賛成派の言い分はこうだ。香港は中国へ返還されてからずっと、自分たちで安全保障の法律を作ることができた。香港の憲法といわれる香港基本法の第23条は、反逆行為や分離独立活動、扇動、政権転覆行為、さらに香港内の政治組織が外国勢力と手を組んで反政府活動を行うことを禁じる安全保障についての法律を、香港政府が自分たちで制定させる必要があると定めている。だがこれまでずっと、反対などが起きて成立させることができなかった。
要は、自分たちで国を守る法整備を拒否してきたと賛成派は指摘する。また米中冷戦など情勢は悪化しており、安全法の制定が急務なのに、2019年の「逃亡犯条約」をめぐる大規模な抗議デモ以降、香港の立法府はほとんど機能していないとも言われている。そこでもう一つの法制化の方法として定められている通り、全人代が動いたのである。
中国政府にしてみれば、「不安定な情勢なのに、こっちが動かないと何もできないでしょ」ということなのだ。
その考え方を共有している香港のビジネスリーダーたちもいる(中国に「言わされている」と反対派は主張するが)。香港に日本や欧米の企業が集まっている理由は、安全で安定していて、透明性があるなどリスクが少ないことが背景にある。
だが19年の「逃亡犯条約」に端を発した一連の大規模デモのように、香港らしさは失われつつある。その結果、米中の貿易戦争や新型コロナの影響を受ける現状から巻き返すには、抗議デモを続けている場合ではないというのがビジネスリーダーたちの見方だ。また、香港らしくない不安要素が強まれば、香港から企業が離れるかもしれない。そうなれば香港は自分たちの首を締めることになる。だから今こそ、国家安全法が必要だと考えている人たちがいるのだ。

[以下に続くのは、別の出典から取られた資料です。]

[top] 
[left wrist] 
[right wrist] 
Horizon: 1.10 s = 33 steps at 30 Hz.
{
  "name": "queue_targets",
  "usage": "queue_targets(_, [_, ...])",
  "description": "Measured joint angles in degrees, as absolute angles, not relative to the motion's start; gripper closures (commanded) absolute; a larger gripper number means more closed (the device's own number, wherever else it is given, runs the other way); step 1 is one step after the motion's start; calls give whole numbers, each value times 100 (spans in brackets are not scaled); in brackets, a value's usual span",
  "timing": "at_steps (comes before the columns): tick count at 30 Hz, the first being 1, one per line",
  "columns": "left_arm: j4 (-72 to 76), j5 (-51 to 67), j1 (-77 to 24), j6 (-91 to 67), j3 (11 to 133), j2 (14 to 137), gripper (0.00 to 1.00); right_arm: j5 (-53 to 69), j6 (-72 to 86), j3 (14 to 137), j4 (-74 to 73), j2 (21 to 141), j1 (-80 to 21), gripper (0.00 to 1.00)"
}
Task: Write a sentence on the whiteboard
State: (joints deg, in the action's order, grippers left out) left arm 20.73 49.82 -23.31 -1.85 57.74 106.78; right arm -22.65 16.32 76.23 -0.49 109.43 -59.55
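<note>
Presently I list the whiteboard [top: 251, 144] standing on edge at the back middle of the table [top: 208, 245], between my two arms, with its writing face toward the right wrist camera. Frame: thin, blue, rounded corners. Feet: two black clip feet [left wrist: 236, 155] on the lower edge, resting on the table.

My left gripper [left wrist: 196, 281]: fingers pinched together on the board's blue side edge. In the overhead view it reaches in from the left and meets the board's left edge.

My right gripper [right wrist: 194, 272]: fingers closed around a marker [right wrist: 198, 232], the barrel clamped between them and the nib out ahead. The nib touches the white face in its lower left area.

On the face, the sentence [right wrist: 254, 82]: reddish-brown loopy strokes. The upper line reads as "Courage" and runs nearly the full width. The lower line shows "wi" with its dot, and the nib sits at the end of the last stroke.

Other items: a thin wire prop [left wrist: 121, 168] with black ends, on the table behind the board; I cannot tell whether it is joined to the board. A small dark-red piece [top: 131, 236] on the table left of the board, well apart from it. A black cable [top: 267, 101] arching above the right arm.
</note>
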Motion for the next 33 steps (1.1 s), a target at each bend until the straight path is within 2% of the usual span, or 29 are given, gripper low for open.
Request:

今回は、ジャッキーが国家安全法に賛成したからといって、単純に「相変わらずジャッキーは中国政府の言いなりだなあ」ということではなさそうだ。確かに昨今中国寄りな言動が目立つが、今回は賛同者のリストに名前を載せているだけで発言はまだしていない。
ちなみに、もう一つ問題になっているのは、香港の立法会が審議している国歌条例案だ。中国の国歌を侮辱すると刑罰を受けるという法律で、市民には到底受け入れられないとの声が多く、抗議デモも発生している。これについては、中国共産党の価値観を香港の人々の心に浸透させる気持ち悪さがあり、拒絶されるのは仕方がないだろう。